* Brief *
All lines below containing the string "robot" are to be copied.

* Data section *
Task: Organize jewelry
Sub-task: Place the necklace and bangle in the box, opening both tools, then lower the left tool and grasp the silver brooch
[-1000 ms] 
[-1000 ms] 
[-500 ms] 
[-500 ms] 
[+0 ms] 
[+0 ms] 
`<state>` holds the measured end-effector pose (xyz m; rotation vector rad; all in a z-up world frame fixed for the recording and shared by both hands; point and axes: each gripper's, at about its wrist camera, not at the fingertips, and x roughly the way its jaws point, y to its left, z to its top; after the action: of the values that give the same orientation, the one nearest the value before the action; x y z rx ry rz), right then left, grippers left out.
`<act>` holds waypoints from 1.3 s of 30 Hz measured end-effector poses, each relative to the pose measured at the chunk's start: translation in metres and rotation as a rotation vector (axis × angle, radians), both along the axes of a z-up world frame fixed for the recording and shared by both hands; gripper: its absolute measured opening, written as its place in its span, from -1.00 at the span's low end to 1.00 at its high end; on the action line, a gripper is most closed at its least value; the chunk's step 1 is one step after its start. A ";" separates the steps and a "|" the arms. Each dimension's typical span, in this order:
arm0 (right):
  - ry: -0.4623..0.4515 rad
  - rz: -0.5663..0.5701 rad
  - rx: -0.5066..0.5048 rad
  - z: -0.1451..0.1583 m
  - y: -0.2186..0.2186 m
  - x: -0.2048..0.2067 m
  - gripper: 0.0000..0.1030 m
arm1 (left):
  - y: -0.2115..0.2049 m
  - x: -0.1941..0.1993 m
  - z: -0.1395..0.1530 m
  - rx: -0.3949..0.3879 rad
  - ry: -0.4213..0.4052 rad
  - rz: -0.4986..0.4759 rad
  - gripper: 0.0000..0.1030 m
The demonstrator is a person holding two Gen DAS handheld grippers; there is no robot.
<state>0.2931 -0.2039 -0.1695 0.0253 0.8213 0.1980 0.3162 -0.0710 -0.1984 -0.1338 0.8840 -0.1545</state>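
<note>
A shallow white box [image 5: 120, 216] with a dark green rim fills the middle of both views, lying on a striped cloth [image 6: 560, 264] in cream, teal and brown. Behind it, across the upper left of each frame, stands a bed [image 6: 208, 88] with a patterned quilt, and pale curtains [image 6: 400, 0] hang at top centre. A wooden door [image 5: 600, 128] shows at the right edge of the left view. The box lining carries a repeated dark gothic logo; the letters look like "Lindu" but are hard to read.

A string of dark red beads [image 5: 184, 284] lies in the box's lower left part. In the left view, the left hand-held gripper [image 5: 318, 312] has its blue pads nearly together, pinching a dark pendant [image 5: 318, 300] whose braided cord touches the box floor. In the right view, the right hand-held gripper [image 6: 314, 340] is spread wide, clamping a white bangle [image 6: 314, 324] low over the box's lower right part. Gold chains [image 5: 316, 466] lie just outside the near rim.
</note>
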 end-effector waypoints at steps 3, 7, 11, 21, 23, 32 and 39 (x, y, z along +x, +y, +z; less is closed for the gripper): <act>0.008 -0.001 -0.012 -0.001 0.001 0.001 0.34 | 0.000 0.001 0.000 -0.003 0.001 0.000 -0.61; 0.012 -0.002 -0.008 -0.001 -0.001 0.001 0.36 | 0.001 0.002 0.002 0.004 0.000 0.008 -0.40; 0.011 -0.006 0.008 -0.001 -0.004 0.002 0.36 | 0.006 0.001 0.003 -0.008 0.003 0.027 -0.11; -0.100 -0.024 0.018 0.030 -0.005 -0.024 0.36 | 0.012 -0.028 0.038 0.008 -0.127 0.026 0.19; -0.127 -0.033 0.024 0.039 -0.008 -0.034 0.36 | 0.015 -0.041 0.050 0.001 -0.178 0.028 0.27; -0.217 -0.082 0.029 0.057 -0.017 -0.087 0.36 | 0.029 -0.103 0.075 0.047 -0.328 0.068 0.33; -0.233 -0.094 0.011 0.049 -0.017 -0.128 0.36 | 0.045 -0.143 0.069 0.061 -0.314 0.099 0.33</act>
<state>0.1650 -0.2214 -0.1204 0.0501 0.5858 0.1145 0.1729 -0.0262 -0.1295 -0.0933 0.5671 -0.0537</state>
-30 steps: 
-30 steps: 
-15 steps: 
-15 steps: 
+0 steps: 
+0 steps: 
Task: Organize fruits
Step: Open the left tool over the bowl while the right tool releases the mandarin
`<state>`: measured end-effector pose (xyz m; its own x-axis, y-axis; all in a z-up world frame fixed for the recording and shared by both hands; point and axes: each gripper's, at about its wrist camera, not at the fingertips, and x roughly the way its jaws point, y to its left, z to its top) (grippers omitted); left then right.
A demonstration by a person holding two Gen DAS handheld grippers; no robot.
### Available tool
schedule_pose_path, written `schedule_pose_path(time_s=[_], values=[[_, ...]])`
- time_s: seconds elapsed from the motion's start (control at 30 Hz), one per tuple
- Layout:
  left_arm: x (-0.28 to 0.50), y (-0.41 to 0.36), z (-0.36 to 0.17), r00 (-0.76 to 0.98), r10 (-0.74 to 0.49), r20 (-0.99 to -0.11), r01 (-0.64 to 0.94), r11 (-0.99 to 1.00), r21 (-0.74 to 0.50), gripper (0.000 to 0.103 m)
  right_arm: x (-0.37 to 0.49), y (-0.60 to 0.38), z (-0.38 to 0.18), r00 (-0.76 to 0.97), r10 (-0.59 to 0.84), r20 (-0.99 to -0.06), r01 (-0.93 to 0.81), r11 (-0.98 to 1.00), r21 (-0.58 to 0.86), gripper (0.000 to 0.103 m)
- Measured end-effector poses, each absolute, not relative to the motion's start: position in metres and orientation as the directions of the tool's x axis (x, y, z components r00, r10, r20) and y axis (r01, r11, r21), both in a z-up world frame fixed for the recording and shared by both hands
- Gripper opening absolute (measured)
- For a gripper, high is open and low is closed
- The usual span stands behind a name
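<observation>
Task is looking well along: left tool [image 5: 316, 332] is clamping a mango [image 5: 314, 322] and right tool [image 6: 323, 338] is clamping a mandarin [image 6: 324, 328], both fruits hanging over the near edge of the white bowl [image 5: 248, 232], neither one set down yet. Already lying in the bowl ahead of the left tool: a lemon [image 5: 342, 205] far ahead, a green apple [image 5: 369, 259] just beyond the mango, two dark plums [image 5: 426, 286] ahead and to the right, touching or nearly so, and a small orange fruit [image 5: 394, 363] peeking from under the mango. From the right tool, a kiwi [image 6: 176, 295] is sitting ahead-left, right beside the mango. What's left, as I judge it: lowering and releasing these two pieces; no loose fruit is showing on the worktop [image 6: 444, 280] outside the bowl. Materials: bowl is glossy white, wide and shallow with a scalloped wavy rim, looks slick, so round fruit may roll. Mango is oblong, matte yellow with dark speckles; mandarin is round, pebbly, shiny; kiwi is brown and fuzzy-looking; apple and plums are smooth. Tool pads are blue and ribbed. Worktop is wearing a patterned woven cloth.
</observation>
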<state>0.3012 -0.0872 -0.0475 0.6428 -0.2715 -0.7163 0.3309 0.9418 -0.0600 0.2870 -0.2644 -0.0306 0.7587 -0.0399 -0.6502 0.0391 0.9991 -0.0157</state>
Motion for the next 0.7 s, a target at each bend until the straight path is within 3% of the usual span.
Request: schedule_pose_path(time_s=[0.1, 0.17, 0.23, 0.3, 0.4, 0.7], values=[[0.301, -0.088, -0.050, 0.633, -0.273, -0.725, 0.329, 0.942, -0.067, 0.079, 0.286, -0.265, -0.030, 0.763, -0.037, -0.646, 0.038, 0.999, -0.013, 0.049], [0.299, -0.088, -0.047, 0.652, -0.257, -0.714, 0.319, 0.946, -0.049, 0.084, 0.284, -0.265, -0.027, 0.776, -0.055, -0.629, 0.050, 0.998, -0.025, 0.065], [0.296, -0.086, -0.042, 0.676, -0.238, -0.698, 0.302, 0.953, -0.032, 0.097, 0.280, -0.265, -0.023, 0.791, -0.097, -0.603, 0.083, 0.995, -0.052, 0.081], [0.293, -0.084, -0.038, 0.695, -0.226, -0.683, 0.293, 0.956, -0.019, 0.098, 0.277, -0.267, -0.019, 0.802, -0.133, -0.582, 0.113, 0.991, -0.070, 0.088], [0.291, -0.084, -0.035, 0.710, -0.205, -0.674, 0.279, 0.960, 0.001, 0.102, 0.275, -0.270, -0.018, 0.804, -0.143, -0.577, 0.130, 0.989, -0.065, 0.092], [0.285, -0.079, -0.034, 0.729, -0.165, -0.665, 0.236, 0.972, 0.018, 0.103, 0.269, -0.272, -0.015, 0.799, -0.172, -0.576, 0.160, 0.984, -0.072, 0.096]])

* Exercise solution *
The demonstrator is a person holding two Gen DAS handheld grippers; there is no robot.
A demonstration by a person holding two Gen DAS handheld grippers; no robot.

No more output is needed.